**PROBLEM STATEMENT:** Among the entries below, the lines from the one with "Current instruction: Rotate" up to and including the one with "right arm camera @" are to be restated exactly, without pictures.

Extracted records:
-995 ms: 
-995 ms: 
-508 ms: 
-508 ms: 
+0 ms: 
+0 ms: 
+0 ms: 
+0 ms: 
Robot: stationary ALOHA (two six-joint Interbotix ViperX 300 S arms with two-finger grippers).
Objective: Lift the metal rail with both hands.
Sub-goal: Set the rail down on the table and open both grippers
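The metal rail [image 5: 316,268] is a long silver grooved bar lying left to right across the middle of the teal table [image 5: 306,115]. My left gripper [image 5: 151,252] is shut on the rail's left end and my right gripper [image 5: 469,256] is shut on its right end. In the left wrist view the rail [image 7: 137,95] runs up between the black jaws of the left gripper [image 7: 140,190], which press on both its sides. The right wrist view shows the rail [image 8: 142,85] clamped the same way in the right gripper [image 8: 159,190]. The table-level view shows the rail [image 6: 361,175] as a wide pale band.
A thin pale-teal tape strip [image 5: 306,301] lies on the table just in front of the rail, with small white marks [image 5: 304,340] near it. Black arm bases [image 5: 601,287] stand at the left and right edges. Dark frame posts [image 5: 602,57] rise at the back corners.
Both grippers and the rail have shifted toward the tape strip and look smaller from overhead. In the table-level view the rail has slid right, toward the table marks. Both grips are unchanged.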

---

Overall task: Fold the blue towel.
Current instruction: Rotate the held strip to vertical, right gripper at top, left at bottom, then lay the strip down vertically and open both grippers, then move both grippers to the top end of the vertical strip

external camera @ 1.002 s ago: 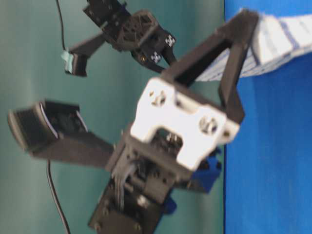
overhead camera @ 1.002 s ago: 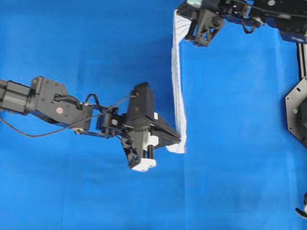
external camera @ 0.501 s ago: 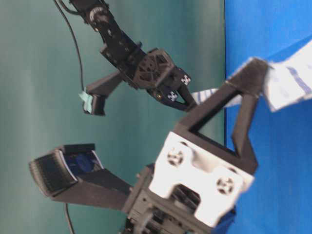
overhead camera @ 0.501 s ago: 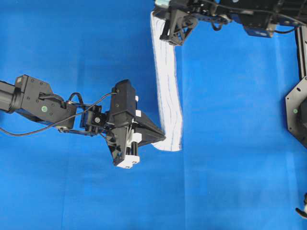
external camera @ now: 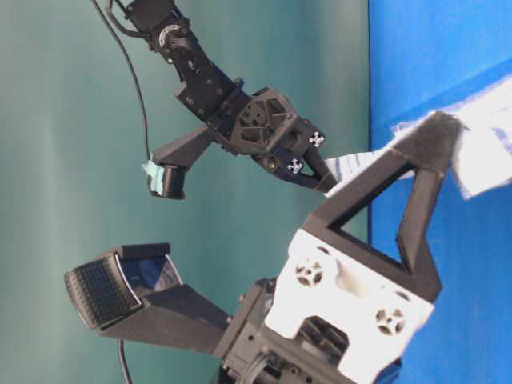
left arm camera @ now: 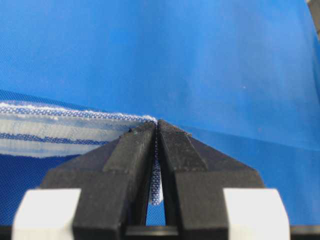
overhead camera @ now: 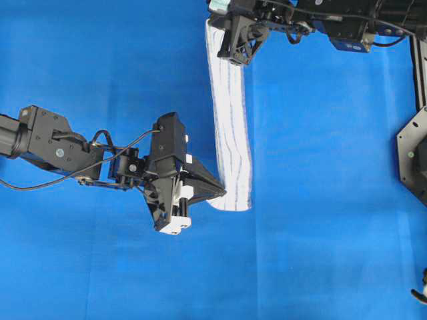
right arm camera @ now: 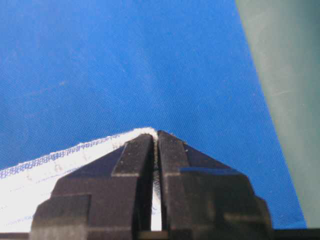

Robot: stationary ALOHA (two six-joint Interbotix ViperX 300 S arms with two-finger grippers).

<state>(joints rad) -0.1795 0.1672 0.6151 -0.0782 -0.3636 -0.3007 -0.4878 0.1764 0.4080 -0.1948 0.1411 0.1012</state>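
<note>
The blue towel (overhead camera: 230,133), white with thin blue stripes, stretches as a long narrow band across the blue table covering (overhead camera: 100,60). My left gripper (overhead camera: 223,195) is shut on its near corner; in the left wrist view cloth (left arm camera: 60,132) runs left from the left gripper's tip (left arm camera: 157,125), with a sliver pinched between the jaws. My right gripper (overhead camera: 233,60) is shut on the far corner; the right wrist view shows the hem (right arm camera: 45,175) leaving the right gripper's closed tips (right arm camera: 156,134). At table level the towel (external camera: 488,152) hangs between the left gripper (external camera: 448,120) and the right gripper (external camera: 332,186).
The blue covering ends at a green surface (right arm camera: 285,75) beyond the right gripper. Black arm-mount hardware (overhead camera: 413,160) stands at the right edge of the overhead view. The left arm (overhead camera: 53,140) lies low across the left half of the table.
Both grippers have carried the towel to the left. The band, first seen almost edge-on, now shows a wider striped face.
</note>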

**WORKED SOLUTION:**
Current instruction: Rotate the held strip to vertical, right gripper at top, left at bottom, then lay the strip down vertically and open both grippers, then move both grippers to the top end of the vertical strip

external camera @ 1.002 s ago: 
overhead camera @ 1.002 s ago: 
external camera @ 0.501 s ago: 
overhead camera @ 0.501 s ago: 
external camera @ now: 
left arm camera @ now: 
overhead camera @ now: 
right arm camera @ now: 

The exercise is finished and nothing remains.